Eckert a rapidement doté le bureau de l’Almanach Nautique de machines à cartes perforées IBM (une tabulatrice 405, un multiplicateur 601 à poinçon, ainsi que divers trieurs, des summary punches (pour les résumés) etc.) et avait recruté des personnes qui pourraient en bénéficier. En quelques mois, il avait automatisé le processus de création des tables, calculant tous les chiffres à la machine plutôt qu’à la main et publia les almanachs de l’aviation et les almanachs nautiques au titre de 1941 avant que l’année 1940 ne s’achève. L’année suivante, il commença à imprimer directement les tableaux, plutôt que de le faire manuellement, éliminant ainsi la dernière cause possible d’erreurs de transcription. Il institua en même temps une procédure de vérification à la fois ingénieuse et stricte. Eckert est à l’origine de tous les almanachs du temps de guerre ; certaines éditions ayant été éditées à près de 200 000 exemplaires et pas une seule erreur n’a jamais été signalée.

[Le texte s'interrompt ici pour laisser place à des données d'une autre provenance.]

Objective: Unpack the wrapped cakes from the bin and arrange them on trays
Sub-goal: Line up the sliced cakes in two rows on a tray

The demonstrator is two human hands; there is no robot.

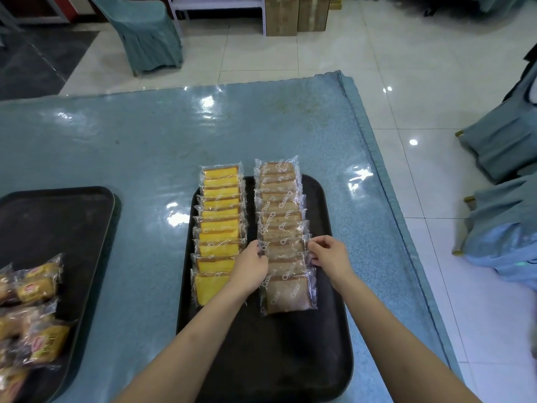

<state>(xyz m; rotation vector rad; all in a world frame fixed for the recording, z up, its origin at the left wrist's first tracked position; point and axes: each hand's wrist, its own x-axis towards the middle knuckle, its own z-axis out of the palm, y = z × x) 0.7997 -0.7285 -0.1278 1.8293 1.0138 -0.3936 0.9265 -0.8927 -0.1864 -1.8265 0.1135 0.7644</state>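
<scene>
A teal cloth under clear plastic covers the table (145,146). Beyond its far edge stands a covered chair (145,33) on a white tiled floor, with cardboard boxes (296,13) further back; more draped chairs (505,141) stand off the table's right edge.

The black tray (276,359) lies near the table's front edge, its near half bare. On it are two overlapping rows of wrapped cakes running toward the tray's far edge and overhanging it: yellow cakes (219,216) along the left edge, brown cakes (280,228) right of the middle. The clear wrappers carry white script that looks like "Callie", not fully legible.

The left hand (252,269) lies between the rows, fingers curled on the left edge of a brown cake's wrapper. The right hand (327,257) pinches the right edge of the same row with bent fingers.

A second tray (58,216) by the table's left edge holds a loose heap of small cakes (35,315) in wrappers with a red-and-yellow label, unreadable.
</scene>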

Les méthodes d’Eckert basées sur des machines ont été adoptées par Paul Herget, un astronome de l’université de Cincinnati faisant partie de son équipe, pour produire des éphémérides américaines ainsi que l’almanach nautique à partir de 1940. Herget a également mis à profit les machines d’Eckert pour les équipes de nuit chargées de la création de tables utilisées pour localiser des sous-marins allemands cachés via un système de triangulation des signaux radio. Cela a permis, lors de leur publication en 1943, de réduire les pertes de navires alliés dans l’Atlantique de 30 à 6 %. Les almanachs de l’USNO ainsi que d’autres productions de machines ont été des facteurs décisifs dans la victoire des Alliés durant la Seconde Guerre mondiale.